Task to complete: Scan the entries below and extract each line with the word "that" in it.

====== Data shown

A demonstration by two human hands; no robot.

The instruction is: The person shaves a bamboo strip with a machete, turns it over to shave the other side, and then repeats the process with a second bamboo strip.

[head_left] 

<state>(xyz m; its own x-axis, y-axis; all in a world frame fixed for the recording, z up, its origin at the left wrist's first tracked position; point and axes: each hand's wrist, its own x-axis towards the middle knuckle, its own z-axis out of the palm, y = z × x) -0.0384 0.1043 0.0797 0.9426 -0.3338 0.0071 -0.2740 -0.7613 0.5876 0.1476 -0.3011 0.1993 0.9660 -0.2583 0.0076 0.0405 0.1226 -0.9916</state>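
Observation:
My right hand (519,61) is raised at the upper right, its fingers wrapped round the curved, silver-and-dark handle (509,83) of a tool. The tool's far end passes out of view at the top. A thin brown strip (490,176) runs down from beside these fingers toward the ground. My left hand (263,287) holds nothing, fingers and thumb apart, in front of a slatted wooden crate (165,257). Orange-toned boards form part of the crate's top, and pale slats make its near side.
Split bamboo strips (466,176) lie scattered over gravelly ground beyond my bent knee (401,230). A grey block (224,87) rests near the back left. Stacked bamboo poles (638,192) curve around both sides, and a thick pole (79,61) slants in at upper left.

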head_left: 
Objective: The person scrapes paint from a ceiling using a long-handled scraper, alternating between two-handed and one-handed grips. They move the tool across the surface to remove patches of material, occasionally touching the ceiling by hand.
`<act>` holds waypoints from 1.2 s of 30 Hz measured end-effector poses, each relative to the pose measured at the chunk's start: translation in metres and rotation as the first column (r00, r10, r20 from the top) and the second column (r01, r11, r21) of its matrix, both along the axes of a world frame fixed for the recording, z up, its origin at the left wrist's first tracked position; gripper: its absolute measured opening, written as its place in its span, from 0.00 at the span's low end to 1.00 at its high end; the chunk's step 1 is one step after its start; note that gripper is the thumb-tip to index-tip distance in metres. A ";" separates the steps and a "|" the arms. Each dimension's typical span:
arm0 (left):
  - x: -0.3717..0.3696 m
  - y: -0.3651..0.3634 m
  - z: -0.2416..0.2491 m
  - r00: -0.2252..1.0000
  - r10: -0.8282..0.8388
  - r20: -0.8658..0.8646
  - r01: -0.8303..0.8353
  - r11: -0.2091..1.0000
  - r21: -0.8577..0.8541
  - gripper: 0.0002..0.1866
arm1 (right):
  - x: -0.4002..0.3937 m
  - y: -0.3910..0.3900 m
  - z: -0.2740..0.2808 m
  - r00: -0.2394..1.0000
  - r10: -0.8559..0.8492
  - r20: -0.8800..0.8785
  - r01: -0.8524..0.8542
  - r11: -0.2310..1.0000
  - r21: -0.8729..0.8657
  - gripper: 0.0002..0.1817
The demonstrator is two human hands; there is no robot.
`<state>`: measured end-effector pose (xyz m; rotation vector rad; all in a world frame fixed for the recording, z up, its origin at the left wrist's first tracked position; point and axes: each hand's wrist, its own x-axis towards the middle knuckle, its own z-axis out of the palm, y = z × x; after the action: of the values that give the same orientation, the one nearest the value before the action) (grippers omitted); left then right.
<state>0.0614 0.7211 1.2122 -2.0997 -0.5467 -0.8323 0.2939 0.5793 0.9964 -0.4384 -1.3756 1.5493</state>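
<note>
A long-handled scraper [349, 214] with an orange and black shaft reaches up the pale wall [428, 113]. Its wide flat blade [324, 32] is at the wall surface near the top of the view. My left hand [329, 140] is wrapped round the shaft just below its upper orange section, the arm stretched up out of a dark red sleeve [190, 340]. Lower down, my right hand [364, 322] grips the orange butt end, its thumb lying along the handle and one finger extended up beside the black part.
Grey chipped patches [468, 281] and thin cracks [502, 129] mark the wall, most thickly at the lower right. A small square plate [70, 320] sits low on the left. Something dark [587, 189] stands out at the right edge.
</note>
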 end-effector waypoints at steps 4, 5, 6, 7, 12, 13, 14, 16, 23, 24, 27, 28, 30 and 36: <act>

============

Answer box:
`<act>` holds waypoints from 1.2 s of 30 Hz measured end-effector poses, each relative to the pose measured at the chunk's start: translation in metres and rotation as the first column (r00, r10, r20 from the top) and the second column (r01, r11, r21) of its matrix, both along the axes of a world frame fixed for the recording, z up, its origin at the left wrist's first tracked position; gripper: its absolute measured opening, written as its place in its span, from 0.00 at the span's low end to 1.00 at its high end; the chunk's step 1 is one step after its start; note that gripper is the thumb-tip to index-tip distance in metres. A ";" separates the steps and a "|" the arms. Each dimension's typical span:
`<state>`: measured end-effector pose (xyz m; rotation vector rad; all in a world frame fixed for the recording, z up, its origin at the left wrist's first tracked position; point and axes: each hand's wrist, its own x-axis towards the middle knuckle, its own z-axis out of the palm, y = z × x; after the action: of the values that give the same orientation, the one nearest the value before the action) (grippers omitted); left then right.

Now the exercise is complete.